### COLLECTED DATA
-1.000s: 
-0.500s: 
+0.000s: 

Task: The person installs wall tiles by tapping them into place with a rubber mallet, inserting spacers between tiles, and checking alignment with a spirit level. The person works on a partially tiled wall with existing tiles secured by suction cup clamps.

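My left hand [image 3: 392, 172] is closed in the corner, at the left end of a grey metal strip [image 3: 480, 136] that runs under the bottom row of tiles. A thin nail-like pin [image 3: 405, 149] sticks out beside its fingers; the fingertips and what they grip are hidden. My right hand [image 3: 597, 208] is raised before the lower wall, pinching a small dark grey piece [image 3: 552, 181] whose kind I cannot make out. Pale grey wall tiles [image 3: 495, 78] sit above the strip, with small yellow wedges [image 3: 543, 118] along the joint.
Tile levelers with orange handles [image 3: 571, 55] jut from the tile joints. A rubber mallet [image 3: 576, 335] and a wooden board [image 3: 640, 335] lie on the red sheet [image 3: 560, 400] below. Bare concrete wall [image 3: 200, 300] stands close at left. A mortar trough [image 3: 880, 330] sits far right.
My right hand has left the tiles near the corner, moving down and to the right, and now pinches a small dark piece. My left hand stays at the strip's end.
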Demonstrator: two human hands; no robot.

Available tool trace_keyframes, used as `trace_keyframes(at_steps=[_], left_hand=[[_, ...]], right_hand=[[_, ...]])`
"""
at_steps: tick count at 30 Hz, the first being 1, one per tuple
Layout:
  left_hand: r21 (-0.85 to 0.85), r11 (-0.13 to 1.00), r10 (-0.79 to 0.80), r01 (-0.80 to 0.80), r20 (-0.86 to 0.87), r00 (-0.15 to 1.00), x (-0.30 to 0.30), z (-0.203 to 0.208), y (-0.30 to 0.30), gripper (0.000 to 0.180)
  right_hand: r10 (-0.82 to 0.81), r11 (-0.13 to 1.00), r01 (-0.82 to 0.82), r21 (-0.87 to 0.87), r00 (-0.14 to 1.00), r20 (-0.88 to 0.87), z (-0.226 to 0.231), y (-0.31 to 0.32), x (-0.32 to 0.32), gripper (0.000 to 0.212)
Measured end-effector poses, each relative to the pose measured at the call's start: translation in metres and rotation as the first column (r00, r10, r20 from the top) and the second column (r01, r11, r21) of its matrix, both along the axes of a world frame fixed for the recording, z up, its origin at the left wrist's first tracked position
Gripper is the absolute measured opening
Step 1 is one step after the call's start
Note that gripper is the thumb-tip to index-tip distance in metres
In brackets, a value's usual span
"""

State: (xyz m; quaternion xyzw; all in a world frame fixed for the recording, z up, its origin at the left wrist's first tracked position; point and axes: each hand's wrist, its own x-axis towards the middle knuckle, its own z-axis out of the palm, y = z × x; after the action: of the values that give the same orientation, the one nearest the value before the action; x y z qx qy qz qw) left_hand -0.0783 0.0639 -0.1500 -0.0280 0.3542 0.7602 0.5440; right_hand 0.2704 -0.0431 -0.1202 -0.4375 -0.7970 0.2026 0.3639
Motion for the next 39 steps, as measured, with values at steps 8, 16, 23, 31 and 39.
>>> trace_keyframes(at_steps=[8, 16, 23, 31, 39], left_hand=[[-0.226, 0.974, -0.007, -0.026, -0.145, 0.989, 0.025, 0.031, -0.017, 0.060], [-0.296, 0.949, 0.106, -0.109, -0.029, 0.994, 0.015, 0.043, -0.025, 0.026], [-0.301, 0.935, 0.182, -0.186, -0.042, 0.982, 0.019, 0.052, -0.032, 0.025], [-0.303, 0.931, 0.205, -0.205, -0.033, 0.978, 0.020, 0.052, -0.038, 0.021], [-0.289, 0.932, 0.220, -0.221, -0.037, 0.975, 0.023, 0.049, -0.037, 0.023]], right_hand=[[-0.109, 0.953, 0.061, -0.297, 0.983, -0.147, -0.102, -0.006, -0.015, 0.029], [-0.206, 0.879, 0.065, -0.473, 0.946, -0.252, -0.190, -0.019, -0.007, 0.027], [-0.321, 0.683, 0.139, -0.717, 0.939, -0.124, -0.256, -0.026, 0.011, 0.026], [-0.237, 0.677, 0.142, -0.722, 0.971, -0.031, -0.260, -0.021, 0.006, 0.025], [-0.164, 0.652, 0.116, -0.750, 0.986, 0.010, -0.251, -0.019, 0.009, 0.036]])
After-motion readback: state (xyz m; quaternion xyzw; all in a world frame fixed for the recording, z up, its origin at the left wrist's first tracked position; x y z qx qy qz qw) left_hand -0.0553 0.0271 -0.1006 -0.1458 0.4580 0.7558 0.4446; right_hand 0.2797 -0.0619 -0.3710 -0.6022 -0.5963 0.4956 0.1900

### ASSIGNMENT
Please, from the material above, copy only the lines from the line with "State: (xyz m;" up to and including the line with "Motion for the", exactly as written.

### RESULT OF THIS EXERCISE
State: (xyz m; quaternion xyzw; all in a world frame fixed for the recording, z up, its origin at the left wrist's first tracked position; point and axes: each hand's wrist, its own x-axis towards the middle knuckle, its own z-axis out of the palm, y = z × x; after the action: of the values that give the same orientation, the one nearest the value before the action; x y z qx qy qz qw) left_hand -0.0783 0.0639 -0.1500 -0.0280 0.3542 0.7602 0.5440; right_hand 0.2704 -0.0431 -0.1202 -0.4375 -0.7970 0.2026 0.3639
Motion for the next 39 steps, as measured, with values at steps 8, 16, 23, 31 and 39.

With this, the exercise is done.